Train wreck at Montparnasse (October 22, 1895) by Studio Lévy and Sons.

An Image of Africa: Racism in Conrad's "Heart of Darkness" is the published (and amended) version of the second Chancellor’s Lecture given by Chinua Achebe at the University of Massachusetts, Amherst, in February 1975. The text is considered to be part of the Postcolonial critical movement, which advocates considering the viewpoints of non-Westernized nations, as well as peoples coping with the effects of colonialism.

In An Image of Africa: Racism in Conrad’s Heart of Darkness, Achebe attacks Joseph Conrad’s text as racist. According to Achebe, Conrad refuses to bestow "human expression" on Africans, even depriving them of language. Africa itself is rendered as "the antithesis of Europe and therefore of civilization", "a foil to Europe, as a place of negations at once remote and vaguely familiar, in comparison with which Europe's own state of spiritual grace will be manifest."

The essay

Achebe moves beyond the text of Conrad's Heart of Darkness in advancing his argument.
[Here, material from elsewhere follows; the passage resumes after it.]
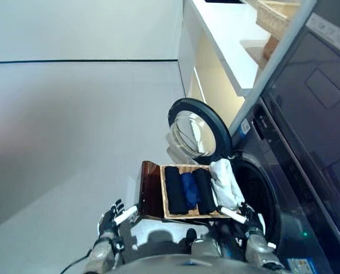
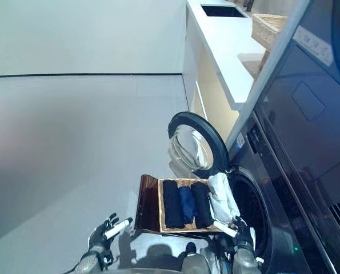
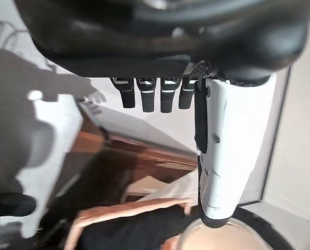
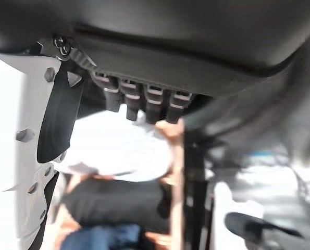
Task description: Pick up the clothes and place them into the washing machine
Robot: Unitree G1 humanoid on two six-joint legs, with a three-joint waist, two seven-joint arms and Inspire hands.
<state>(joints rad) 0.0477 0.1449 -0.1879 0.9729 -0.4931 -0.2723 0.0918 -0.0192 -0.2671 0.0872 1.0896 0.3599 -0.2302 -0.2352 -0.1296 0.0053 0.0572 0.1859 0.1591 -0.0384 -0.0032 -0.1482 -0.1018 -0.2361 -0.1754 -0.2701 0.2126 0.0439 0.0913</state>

Achebe quotes a passage from Conrad, as Conrad recalls his first encounter with an African in his own life:

A certain enormous buck nigger encountered in Haiti fixed my conception of blind, furious, unreasoning rage, as manifested in the human animal to the end of my days. Of the nigger I used to dream for years afterwards.

The Nigerian author concludes that "...Conrad had a problem with niggers. His inordinate love of that word itself should be of interest to psychoanalysts. Sometimes his fixation on blackness is equally interesting..."

Achebe asserts that while Conrad was not himself responsible for the xenophobic “image of Africa” that appears in Heart of Darkness, his novel continues to perpetuate the damaging stereotypes of black peoples by its inclusion in the literary canon of the modern Western world. His searing critique is sometimes taught side-by-side with Conrad’s work, and is regularly included in critical editions of the text.

The question is whether a novel which celebrates this dehumanization, which depersonalizes a portion of the human race, can be called a great work of art. My answer is: No, it cannot.

Unless indicated otherwise, the text in this article is either based on Wikipedia article "An Image of Africa" or another language Wikipedia page thereof used under the terms of the GNU Free Documentation License; or on original research by Jahsonic and friends. See Art and Popular Culture's copyright notice.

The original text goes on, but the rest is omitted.